CONCORD, N.H. — Four years before a celebrated groundhog began predicting the weather in Pennsylvania, a committee of New Hampshire lawmakers deemed the species “not only a nuisance, but also a bore” and recommended eradicating it from the state.

“In some parts of the state it is found necessary to shovel a path through the woodchucks in order to reach the barns,” wrote Rep. Charles Corning in 1883. “This is not right.”

Corning’s humorous “Report of the Woodchuck Committee” goes on at length detailing the animal’s many faults, including its appearance. “Its body is thick and squatty, and its legs so short that its belly seems almost to touch the ground. This is not a pleasing picture,” he wrote. Of its behavior, Corning said, “It burrows beneath the soil, and then chuckles to see a mowing machine, man and all, slump into one of these holes and disappear.”

The report declares woodchucks, another name for groundhogs, “absolutely destitute of any interesting qualities that is, such qualities as would recommend it to the average inhabitant of New Hampshire.”

He concluded that the furry rodents were “one of the worst enemies ever known to the farmer.”

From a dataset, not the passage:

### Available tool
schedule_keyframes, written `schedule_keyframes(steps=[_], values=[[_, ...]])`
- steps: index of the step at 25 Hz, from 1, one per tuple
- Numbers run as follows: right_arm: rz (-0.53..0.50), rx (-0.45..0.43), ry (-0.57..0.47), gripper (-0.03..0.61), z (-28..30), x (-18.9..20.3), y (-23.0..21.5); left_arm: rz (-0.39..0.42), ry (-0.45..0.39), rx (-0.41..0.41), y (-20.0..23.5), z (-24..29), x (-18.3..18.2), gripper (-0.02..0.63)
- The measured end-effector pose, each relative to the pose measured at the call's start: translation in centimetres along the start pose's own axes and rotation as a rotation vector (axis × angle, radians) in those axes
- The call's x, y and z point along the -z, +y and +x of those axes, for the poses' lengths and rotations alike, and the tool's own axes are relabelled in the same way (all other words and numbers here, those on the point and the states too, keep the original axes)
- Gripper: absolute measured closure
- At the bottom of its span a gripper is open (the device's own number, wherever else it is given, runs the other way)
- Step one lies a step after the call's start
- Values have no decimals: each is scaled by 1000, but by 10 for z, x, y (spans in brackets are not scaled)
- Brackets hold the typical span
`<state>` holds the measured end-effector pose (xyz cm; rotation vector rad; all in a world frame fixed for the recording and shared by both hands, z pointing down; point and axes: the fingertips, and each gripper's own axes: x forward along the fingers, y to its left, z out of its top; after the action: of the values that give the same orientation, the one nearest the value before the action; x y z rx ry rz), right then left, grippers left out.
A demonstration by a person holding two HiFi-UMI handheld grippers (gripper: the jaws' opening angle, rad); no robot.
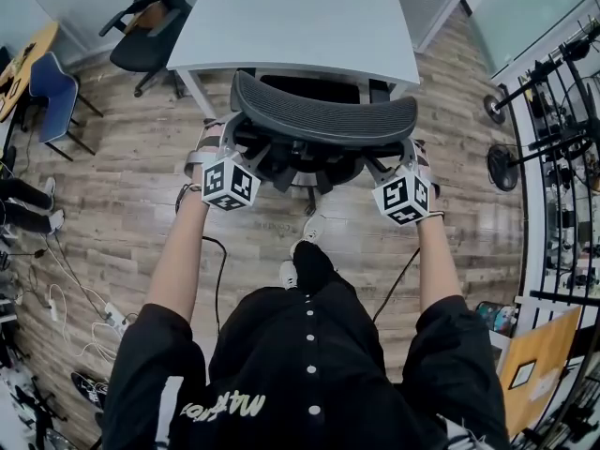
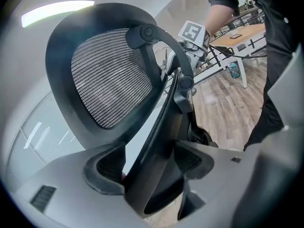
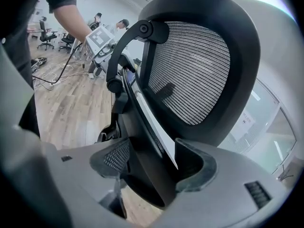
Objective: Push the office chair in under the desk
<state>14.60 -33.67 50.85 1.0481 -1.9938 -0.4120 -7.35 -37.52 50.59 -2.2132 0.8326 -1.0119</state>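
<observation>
A wood floor (image 1: 131,195) runs through an office. A pale desk (image 1: 291,17) stands at the top of the head view, a glass wall lies to its right, and cables (image 1: 56,298) trail at the lower left. A second black chair (image 1: 141,26) and a blue chair (image 1: 52,87) stand off to the left, well apart from the desk.

The chair (image 1: 323,115) sits right at the desk's near edge. The front of its seat is in shadow under the top, while its mesh backrest is still out in front of the edge and faces the person.

The left gripper (image 1: 220,143) is at the backrest's left end. In the left gripper view, its jaws are partly apart and closed on the dark frame of the backrest, with a pad (image 2: 107,175) pressed against each side.

The right gripper (image 1: 412,157) is at the right end. In the right gripper view, its jaws grip the frame the same way, and the pads (image 3: 197,170) bracket the rim.

Both of the person's arms reach forward, and a shoe (image 1: 305,262) shows below the chair.
</observation>
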Motion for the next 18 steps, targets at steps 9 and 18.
schedule_keyframes(steps=[9, 18], values=[[-11, 15, -3, 270, 14, -3, -10, 1, -4, -6, 13, 11, 5, 281], [-25, 24, -16, 270, 33, -8, -23, 3, -6, -19, 28, 26, 12, 278]])
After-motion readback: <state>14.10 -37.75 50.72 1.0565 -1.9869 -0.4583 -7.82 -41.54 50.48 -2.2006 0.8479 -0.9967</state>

Lawmakers responded by establishing a short-lived bounty on groundhogs at 10 cents per pelt, said Josh Elliott, majority policy director for the New Hampshire state Senate. He came across a reference to the study committee in Leon Anderson’s 1981 book, “To This Day: The 300 years of the New Hampshire Legislature.”

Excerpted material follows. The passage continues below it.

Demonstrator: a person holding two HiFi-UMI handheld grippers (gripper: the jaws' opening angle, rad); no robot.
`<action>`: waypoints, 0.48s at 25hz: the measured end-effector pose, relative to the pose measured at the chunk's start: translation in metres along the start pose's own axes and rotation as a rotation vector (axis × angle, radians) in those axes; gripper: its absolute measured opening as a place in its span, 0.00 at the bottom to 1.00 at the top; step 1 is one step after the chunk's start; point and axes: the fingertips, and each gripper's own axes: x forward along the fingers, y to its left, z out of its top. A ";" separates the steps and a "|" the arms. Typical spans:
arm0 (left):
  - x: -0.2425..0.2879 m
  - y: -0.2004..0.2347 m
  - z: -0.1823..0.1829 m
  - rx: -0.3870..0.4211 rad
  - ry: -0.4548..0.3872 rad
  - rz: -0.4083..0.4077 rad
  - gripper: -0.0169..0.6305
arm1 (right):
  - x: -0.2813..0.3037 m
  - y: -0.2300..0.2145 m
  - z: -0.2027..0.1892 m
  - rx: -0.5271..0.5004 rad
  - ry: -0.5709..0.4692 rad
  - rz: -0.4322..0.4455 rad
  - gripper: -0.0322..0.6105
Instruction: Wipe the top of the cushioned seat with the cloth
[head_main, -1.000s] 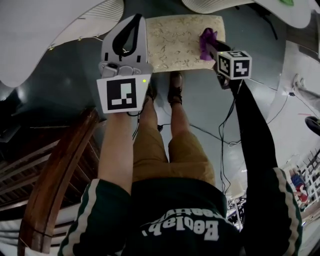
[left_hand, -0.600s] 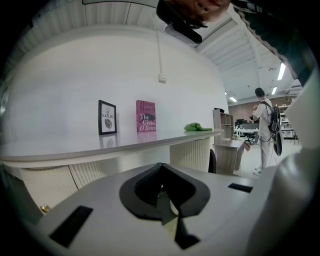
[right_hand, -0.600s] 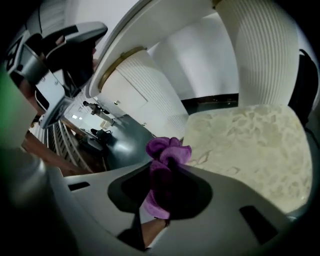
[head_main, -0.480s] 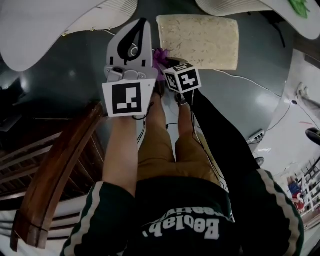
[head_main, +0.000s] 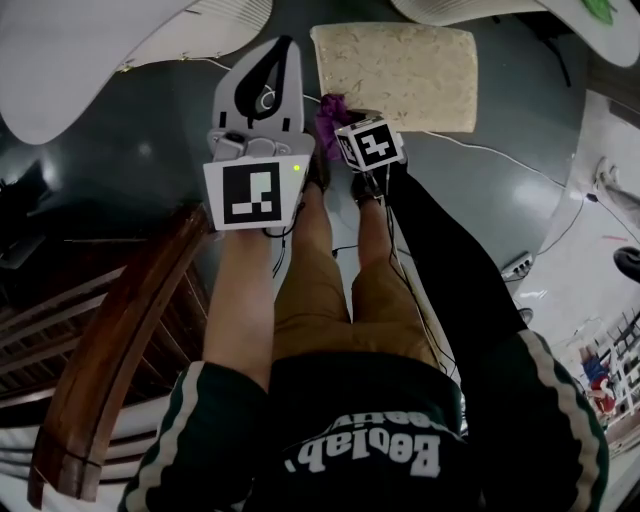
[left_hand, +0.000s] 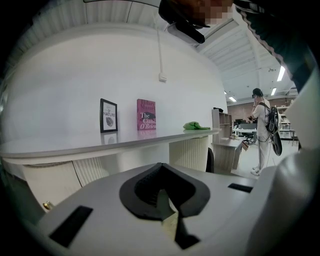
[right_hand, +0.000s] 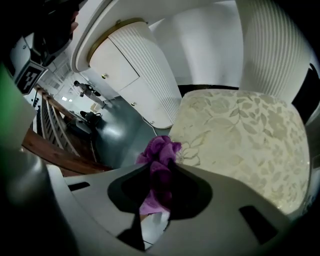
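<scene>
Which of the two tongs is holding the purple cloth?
The right tongs: they are shut on the purple cloth, near a corner of the cushioned seat. The left tongs are shut too, but with nothing between them.

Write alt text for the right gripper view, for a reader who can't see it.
The right gripper is shut on a bunched purple cloth, held by the left edge of a cream, leaf-patterned cushioned seat. Behind stand white ribbed cabinets on a dark floor.
</scene>
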 end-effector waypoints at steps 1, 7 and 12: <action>0.002 -0.004 0.000 -0.003 -0.001 -0.004 0.05 | -0.004 -0.005 -0.002 -0.003 -0.005 -0.008 0.20; 0.014 -0.032 0.007 -0.001 -0.017 -0.039 0.05 | -0.031 -0.054 -0.019 0.001 -0.032 -0.068 0.20; 0.024 -0.059 0.018 0.010 -0.031 -0.075 0.05 | -0.075 -0.137 -0.040 0.024 -0.029 -0.175 0.20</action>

Elliott tracked down the full report and posted excerpts Friday on Twitter, the same day that the handlers of Pennsylvania’s Punxsutawney Phil said the groundhog called for six more weeks of winter after seeing his shadow at dawn.

“I can’t figure out if the representative who wrote the report just thought it was the stupidest thing on the planet and he was annoyed he’d been assigned to it, or he was just having fun with it,” Elliott said in an interview. “It could’ve been both.”

The bounty, according to Anderson’s book, was repealed two years later after the state treasurer brought some rather startling statistics to the Legislature. The number of bounty claims paid by the state jumped from 339 for the fiscal year ending in June 1884 to 122,065 by June 1885. In contrast, another document Elliott dug up showed that the $12,206 the state paid out for woodchucks was nearly five times the amount paid for bounties on all other animals combined (a bushel of grasshoppers was worth $1, but only 907 claims were filed).

Based on one lawmaker’s count of 72 woodchucks within a “short distance,” Corning estimated woodchucks numbered in the millions across the state in 1883. The current population is unclear, however.

Lt. Heidi Murphy of the state Fish and Game Department said that residents don’t need a hunting or trapping license to kill woodchucks on their own property, but would if they pursued them elsewhere. She also noted that woodchucks are considered a high-risk species for rabies.

“So you don’t really want to mess with woodchucks,” she said.